DATA FOR ANALYSIS
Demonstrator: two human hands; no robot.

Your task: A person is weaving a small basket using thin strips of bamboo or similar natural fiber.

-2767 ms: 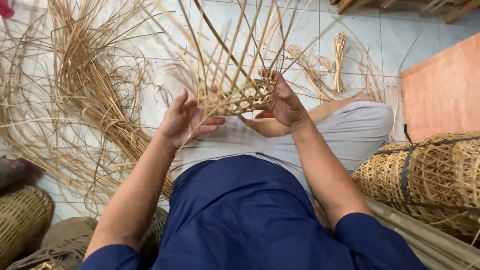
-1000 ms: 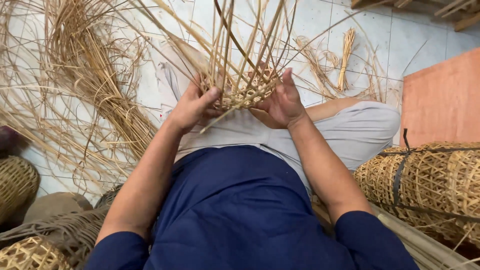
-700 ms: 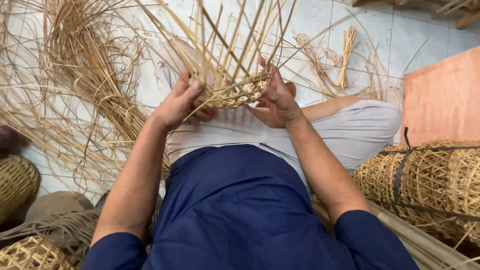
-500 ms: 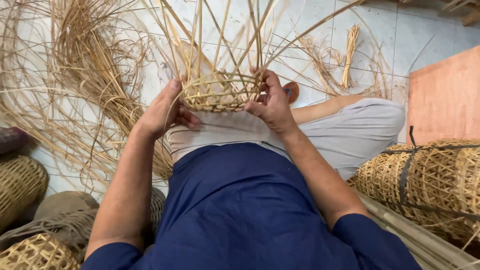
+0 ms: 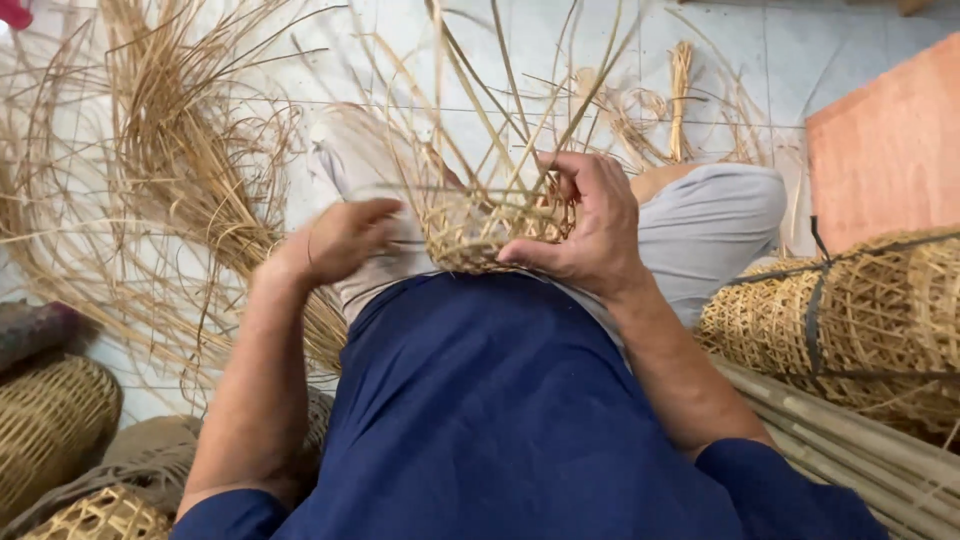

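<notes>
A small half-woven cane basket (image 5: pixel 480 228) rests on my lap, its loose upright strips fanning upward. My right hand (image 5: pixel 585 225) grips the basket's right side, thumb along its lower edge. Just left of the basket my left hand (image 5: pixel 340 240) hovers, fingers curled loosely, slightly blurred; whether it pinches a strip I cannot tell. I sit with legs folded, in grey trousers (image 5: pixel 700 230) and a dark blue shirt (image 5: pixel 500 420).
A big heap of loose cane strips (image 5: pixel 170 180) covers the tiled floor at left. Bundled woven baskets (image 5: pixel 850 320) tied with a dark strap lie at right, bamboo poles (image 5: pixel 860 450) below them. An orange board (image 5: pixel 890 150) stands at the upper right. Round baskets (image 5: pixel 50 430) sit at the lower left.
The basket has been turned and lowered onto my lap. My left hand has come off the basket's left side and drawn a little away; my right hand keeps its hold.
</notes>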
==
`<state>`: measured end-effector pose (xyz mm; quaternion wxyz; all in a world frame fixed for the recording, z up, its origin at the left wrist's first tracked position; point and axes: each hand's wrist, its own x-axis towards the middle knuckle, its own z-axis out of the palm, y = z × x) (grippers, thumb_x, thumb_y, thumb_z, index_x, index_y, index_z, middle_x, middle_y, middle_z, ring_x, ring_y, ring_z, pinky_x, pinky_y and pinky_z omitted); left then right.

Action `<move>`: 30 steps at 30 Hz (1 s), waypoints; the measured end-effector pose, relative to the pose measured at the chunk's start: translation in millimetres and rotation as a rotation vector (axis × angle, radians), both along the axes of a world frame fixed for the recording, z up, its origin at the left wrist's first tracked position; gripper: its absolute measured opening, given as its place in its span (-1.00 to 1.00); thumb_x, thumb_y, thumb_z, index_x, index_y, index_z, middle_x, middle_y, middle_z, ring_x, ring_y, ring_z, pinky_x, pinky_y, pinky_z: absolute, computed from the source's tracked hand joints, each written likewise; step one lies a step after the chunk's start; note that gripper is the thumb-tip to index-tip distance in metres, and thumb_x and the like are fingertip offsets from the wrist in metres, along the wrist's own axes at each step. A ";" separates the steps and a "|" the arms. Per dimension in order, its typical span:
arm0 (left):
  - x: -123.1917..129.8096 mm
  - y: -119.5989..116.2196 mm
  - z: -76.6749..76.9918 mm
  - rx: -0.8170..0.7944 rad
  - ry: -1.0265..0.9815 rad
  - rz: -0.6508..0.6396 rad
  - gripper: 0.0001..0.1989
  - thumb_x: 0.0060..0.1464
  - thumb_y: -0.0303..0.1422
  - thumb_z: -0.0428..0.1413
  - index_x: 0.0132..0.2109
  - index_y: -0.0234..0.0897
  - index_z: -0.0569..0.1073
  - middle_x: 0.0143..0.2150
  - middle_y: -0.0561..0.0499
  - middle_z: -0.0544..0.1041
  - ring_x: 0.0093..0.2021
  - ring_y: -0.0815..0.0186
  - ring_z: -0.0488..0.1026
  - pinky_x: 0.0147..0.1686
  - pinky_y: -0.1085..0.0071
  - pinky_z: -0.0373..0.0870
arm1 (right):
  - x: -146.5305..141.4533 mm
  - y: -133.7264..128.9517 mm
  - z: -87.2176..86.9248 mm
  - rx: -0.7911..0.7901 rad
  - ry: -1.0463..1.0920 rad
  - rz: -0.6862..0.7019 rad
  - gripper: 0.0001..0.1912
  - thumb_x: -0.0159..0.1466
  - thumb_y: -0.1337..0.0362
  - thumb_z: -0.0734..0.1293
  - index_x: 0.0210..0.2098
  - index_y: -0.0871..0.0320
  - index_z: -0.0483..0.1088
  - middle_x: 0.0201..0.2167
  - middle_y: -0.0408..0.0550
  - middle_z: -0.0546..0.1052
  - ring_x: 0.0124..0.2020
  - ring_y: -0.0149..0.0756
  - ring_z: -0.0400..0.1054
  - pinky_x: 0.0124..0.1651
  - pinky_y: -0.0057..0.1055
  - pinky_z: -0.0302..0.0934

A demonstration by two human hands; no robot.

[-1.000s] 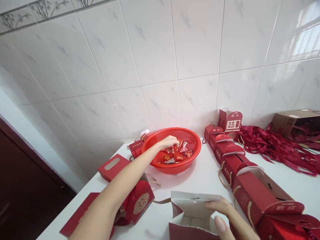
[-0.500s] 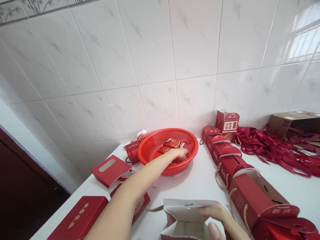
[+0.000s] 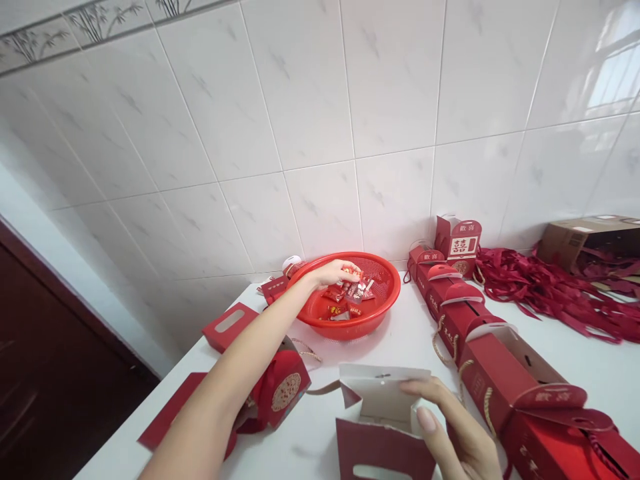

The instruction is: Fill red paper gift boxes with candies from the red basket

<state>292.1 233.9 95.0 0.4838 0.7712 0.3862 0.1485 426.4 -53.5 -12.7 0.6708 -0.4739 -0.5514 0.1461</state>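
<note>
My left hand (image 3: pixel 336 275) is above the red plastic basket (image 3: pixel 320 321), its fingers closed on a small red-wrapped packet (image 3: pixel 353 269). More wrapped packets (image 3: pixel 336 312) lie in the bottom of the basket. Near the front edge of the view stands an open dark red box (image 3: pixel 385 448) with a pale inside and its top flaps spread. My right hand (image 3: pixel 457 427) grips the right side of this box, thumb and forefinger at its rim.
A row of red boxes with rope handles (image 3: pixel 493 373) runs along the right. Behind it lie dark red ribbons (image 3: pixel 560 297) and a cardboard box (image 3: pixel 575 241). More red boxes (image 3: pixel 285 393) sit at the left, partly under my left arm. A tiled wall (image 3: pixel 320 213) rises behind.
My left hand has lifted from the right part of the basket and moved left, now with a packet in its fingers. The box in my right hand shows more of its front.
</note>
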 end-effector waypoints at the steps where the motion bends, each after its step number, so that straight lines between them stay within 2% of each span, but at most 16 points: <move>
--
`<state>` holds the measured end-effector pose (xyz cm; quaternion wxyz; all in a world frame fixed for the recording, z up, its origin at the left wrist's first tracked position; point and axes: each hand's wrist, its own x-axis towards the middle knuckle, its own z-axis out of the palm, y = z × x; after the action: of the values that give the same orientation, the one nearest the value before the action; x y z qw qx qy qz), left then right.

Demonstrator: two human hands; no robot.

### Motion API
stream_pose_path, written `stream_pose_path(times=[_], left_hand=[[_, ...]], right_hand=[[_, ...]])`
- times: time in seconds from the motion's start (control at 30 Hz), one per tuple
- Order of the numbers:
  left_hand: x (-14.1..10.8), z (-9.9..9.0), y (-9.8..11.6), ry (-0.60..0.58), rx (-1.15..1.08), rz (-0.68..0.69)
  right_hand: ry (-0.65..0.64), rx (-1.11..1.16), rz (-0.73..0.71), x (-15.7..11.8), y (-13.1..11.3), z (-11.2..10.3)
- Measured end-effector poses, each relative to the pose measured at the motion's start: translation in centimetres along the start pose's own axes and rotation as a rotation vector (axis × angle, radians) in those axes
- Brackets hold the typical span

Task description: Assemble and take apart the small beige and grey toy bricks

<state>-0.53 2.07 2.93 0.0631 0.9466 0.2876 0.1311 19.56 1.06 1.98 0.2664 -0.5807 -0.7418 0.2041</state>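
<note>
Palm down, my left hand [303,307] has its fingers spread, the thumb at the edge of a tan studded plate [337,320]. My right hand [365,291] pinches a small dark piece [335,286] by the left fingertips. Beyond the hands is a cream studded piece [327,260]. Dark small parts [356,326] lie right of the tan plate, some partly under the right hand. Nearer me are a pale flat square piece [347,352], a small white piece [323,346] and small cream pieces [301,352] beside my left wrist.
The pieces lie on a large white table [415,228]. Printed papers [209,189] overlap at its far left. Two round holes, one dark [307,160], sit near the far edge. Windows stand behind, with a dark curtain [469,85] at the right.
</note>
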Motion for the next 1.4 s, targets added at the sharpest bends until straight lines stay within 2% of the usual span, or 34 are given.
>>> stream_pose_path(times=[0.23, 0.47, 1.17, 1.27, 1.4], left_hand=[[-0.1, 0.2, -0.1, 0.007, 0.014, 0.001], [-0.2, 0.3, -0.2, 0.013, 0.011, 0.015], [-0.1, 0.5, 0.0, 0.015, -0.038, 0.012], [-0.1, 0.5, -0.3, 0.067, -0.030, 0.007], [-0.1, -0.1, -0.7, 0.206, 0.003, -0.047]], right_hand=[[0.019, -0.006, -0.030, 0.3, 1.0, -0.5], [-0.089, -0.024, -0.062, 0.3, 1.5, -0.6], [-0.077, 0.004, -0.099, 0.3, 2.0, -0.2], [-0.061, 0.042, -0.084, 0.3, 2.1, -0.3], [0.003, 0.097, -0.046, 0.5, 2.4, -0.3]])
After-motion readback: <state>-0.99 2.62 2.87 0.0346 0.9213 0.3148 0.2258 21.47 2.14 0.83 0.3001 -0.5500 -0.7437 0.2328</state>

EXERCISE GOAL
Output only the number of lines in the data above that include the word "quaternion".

YOUR RESPONSE
2